> **Information provided**

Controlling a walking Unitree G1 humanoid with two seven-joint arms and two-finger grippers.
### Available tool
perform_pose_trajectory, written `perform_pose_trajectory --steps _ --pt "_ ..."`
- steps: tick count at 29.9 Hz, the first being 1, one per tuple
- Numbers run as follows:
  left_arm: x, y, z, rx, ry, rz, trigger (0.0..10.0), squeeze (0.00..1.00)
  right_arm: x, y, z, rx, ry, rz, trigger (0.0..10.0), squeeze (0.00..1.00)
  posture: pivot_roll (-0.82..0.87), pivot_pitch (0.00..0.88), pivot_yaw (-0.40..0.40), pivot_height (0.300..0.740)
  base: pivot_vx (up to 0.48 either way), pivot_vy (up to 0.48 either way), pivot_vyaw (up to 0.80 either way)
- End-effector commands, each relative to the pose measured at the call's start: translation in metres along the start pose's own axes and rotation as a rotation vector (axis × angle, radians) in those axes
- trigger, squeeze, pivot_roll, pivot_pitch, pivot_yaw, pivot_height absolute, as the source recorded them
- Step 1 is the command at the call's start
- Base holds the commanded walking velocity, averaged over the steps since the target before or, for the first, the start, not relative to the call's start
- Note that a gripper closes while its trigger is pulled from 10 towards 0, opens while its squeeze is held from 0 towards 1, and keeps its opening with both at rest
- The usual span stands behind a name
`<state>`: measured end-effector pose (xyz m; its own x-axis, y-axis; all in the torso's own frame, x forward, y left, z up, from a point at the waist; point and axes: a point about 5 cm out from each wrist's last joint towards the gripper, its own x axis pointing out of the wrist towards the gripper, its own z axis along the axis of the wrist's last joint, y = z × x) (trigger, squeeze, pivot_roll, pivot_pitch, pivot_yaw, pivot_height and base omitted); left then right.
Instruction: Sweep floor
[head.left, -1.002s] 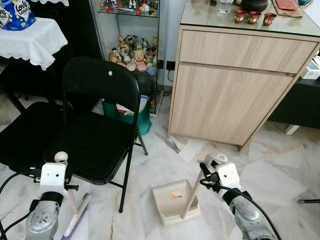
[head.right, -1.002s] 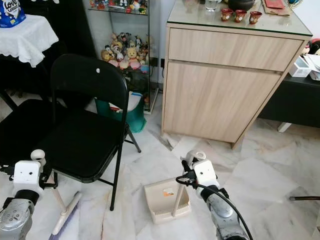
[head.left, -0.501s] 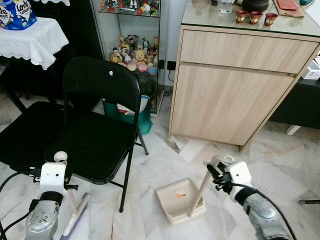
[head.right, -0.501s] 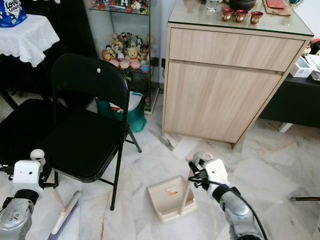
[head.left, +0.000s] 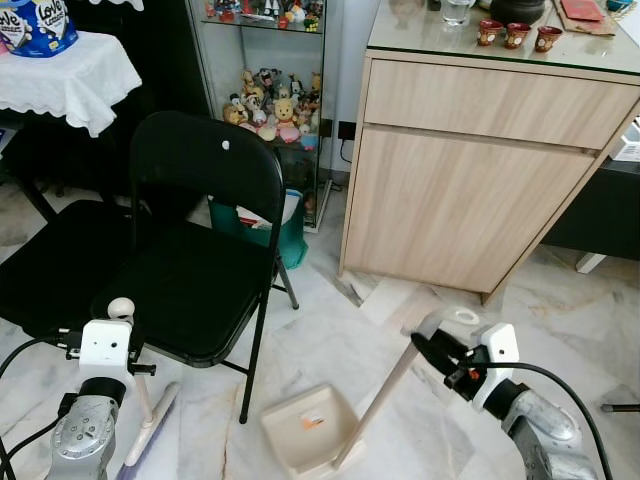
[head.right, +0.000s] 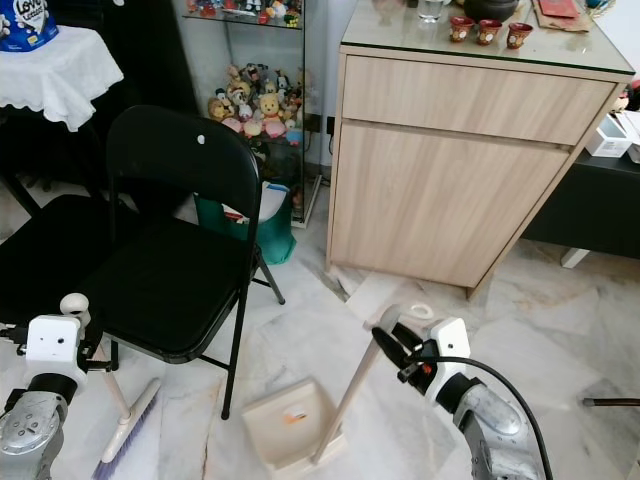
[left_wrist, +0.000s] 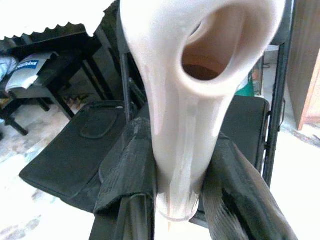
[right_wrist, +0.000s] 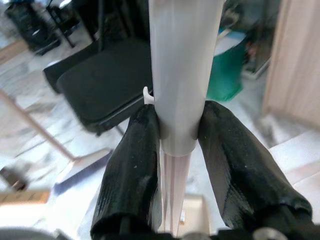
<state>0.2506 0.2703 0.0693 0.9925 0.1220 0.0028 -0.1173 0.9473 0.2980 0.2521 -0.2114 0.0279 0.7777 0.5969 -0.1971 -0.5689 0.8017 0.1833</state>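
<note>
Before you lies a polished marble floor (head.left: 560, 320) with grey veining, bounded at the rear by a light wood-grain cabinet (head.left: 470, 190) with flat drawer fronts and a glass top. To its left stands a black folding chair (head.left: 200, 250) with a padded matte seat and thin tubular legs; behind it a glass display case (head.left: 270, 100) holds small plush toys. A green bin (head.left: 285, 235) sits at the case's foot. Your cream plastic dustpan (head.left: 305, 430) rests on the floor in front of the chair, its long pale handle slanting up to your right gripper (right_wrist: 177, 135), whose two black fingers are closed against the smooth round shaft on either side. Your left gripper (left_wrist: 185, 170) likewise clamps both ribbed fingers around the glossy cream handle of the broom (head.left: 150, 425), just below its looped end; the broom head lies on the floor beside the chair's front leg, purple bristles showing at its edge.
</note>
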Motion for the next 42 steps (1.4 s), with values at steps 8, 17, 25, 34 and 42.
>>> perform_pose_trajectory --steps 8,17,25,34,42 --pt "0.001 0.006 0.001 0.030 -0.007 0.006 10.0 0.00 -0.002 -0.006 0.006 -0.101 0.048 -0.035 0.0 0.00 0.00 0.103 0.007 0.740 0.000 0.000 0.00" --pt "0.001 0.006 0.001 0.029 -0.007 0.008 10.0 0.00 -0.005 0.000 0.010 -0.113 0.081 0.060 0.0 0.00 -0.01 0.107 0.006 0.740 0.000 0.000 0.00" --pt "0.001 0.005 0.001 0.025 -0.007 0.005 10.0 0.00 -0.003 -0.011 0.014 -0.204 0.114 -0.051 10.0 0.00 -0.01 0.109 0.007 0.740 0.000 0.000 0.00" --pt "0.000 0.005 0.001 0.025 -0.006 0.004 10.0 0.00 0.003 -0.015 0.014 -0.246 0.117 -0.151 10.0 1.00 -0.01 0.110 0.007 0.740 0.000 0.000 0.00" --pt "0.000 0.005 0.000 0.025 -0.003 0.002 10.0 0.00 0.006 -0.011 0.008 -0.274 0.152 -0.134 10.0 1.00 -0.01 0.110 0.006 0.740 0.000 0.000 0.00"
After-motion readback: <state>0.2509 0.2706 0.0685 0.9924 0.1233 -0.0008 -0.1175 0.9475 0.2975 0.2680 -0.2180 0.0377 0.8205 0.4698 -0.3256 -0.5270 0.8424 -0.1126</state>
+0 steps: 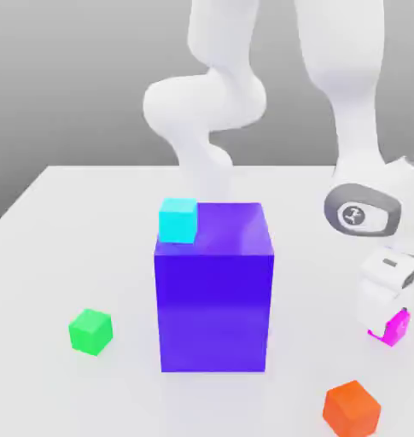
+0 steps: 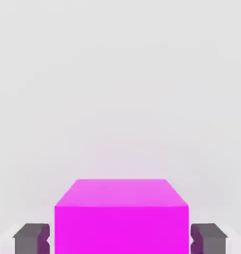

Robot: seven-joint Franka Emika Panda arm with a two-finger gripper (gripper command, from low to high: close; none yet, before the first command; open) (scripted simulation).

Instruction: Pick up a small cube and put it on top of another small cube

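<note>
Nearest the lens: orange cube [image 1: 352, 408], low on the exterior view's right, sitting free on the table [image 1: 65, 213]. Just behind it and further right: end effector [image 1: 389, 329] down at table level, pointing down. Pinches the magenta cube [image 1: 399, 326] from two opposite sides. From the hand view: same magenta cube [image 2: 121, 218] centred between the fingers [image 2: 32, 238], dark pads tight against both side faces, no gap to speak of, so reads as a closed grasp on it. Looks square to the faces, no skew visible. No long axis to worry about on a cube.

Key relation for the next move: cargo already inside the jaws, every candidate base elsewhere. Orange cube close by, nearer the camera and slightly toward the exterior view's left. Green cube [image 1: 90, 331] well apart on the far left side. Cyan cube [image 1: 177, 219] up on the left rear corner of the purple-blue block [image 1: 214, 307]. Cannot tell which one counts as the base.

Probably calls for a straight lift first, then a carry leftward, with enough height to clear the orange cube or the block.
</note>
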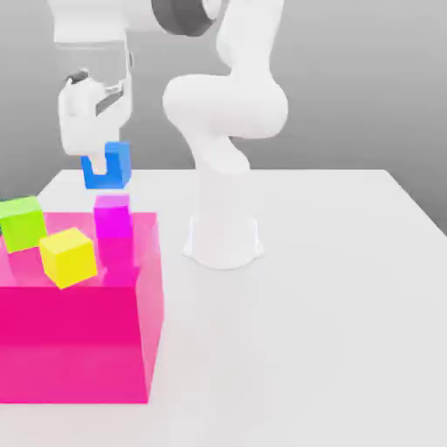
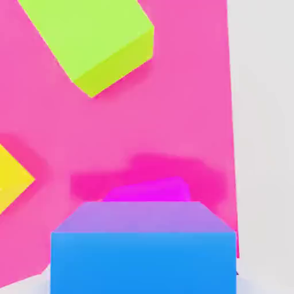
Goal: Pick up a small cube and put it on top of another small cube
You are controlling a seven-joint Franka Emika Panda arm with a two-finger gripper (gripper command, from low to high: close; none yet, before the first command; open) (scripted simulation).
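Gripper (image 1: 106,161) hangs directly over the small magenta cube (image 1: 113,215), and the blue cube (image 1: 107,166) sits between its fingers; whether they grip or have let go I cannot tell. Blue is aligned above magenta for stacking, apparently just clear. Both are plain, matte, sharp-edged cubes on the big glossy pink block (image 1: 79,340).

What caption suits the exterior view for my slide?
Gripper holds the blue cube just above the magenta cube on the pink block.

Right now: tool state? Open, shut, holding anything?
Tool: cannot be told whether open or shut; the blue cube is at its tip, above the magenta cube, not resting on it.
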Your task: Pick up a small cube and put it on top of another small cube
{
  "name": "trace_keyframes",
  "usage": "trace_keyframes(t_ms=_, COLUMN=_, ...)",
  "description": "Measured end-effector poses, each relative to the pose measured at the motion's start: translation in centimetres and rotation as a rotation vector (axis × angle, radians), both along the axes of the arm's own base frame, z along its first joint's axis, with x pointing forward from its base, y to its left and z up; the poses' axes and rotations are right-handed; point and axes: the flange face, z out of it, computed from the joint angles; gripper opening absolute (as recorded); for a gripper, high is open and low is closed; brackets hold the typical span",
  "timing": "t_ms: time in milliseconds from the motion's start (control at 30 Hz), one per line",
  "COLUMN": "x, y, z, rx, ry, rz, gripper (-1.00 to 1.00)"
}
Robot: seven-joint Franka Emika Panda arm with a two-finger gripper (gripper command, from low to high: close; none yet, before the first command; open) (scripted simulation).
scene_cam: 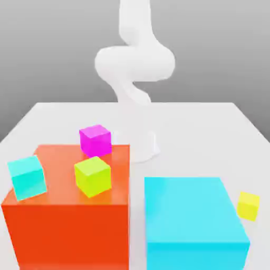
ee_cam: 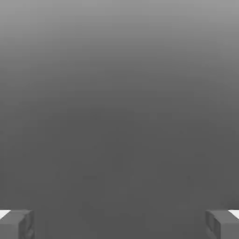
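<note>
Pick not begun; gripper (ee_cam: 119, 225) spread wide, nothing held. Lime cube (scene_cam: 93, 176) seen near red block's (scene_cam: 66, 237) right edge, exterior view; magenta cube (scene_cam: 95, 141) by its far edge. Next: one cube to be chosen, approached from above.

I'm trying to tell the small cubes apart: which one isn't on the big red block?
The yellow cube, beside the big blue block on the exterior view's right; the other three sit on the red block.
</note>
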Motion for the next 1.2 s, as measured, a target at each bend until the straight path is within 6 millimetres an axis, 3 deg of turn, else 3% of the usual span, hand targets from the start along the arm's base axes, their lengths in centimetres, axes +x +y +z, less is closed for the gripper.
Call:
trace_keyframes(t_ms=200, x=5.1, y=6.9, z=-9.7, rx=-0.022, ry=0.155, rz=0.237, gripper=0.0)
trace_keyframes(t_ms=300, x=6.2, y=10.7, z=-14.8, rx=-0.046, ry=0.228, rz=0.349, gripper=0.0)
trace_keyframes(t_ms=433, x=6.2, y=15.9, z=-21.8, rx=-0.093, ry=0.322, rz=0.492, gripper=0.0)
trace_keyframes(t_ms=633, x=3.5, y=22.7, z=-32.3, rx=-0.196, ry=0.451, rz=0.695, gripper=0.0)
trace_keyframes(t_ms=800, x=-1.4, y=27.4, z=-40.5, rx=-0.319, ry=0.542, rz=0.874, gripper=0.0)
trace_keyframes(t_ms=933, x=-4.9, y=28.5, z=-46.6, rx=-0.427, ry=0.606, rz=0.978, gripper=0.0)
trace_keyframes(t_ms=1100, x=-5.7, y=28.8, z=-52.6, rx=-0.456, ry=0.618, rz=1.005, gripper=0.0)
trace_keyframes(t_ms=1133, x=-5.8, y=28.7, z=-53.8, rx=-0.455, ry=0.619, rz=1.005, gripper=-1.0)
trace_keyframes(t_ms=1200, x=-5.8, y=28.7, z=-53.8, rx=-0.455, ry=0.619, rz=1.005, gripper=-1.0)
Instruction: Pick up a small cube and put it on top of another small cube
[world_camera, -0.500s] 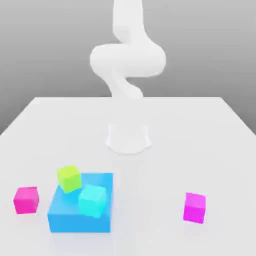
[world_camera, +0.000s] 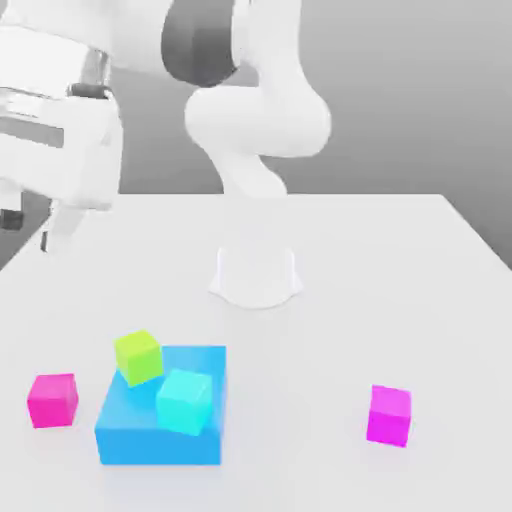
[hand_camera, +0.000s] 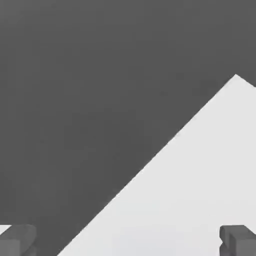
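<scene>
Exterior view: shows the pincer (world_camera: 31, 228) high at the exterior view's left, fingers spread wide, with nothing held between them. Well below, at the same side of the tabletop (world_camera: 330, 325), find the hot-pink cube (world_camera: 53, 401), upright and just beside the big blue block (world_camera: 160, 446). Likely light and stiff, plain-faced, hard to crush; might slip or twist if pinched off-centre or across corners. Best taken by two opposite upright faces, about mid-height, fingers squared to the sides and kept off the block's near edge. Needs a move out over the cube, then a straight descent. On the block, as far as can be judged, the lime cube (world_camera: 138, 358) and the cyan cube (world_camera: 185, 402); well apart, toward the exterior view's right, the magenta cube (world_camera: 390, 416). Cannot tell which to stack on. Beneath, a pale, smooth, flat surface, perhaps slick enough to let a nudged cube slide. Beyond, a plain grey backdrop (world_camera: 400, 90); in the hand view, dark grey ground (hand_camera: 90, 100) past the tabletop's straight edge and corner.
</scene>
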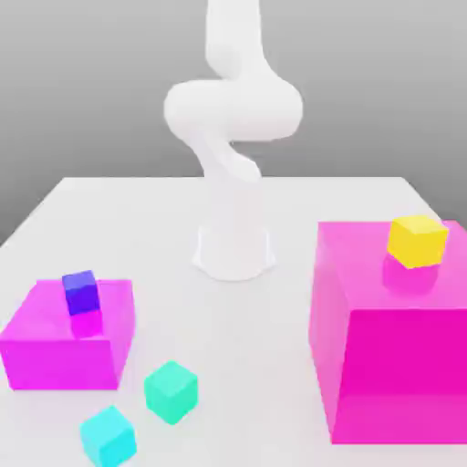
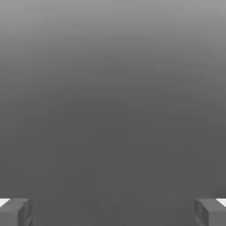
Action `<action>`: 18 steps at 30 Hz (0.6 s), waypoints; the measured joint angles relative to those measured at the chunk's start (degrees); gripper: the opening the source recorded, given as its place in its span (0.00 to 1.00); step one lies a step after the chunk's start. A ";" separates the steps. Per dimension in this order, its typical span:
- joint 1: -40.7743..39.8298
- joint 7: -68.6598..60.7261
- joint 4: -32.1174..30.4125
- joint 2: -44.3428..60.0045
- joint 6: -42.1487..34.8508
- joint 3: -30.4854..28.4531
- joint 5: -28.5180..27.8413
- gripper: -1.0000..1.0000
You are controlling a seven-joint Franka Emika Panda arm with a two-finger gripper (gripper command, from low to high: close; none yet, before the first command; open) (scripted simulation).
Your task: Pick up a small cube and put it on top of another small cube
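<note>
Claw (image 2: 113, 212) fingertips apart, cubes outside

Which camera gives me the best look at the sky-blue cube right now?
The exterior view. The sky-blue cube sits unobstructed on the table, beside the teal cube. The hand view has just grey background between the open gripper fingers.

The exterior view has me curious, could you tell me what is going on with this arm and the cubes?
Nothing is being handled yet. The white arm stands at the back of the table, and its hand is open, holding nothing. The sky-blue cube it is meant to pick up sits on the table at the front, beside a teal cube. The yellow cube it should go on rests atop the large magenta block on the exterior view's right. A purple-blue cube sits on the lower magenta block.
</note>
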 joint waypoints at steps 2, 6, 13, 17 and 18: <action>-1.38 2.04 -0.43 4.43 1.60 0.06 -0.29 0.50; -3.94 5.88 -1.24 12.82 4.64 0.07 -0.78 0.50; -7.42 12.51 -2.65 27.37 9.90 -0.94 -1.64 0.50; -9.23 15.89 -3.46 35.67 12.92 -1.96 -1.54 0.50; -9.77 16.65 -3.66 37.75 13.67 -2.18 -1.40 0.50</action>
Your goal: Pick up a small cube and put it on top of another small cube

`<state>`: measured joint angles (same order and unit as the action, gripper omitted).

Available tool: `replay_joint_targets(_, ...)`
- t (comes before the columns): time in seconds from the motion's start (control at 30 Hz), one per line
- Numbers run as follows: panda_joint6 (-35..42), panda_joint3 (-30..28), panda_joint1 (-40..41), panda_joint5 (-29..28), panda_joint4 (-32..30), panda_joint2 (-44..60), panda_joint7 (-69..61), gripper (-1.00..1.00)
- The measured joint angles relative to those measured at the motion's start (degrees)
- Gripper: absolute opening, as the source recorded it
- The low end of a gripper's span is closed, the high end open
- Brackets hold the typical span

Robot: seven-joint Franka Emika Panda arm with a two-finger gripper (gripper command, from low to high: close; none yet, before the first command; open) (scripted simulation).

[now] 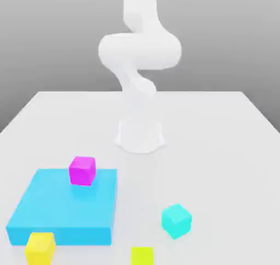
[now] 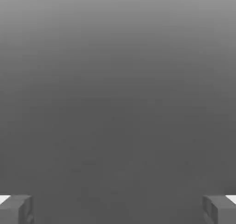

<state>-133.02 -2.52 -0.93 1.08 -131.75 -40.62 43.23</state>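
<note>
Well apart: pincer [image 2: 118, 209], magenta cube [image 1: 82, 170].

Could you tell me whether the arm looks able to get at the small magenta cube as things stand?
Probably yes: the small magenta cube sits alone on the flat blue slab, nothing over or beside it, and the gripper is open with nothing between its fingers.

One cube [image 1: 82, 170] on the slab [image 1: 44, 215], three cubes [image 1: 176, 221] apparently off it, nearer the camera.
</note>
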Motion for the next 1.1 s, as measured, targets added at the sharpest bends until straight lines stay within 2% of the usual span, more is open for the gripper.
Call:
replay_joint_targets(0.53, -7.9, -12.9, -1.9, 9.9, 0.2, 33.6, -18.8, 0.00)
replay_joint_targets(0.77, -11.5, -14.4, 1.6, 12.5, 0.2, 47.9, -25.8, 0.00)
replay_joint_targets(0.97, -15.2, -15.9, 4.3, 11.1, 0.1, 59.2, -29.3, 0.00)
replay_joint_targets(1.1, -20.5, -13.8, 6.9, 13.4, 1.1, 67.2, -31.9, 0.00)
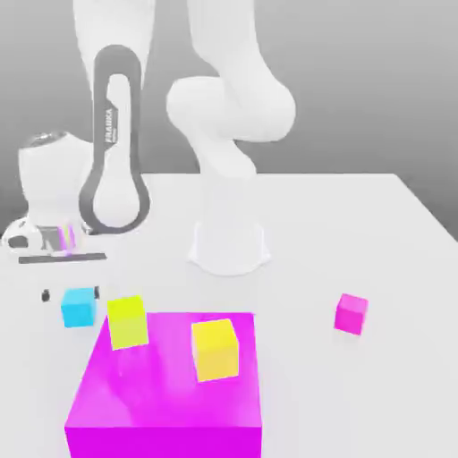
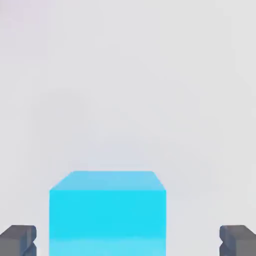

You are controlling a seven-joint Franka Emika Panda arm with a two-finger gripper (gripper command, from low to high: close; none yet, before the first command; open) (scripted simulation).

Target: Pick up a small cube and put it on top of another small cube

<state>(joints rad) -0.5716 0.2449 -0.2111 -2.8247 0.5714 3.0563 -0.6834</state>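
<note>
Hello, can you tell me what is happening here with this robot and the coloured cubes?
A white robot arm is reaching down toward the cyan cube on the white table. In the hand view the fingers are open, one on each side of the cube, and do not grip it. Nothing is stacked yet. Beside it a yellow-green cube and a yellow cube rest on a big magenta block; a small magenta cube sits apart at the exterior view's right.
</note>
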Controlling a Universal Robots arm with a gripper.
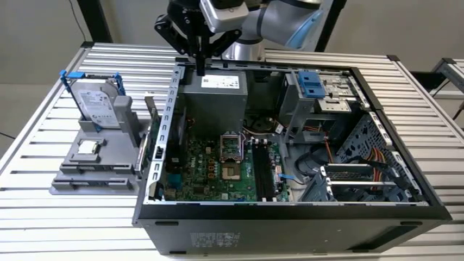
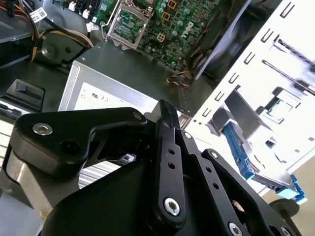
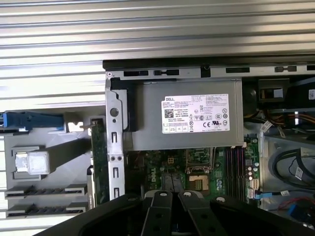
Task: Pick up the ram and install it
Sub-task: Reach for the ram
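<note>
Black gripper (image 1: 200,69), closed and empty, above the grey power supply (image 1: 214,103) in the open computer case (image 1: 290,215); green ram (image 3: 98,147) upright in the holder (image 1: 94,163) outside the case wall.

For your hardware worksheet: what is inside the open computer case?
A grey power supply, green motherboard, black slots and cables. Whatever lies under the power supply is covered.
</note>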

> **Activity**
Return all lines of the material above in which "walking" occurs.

> **Response to the exercise**
Controlling a walking Unitree G1 humanoid with two seven-joint arms and two-finger grippers.
- Base holds the commanded walking velocity, averaged over the steps since the target before or, for the first, the start, not relative to the call's start

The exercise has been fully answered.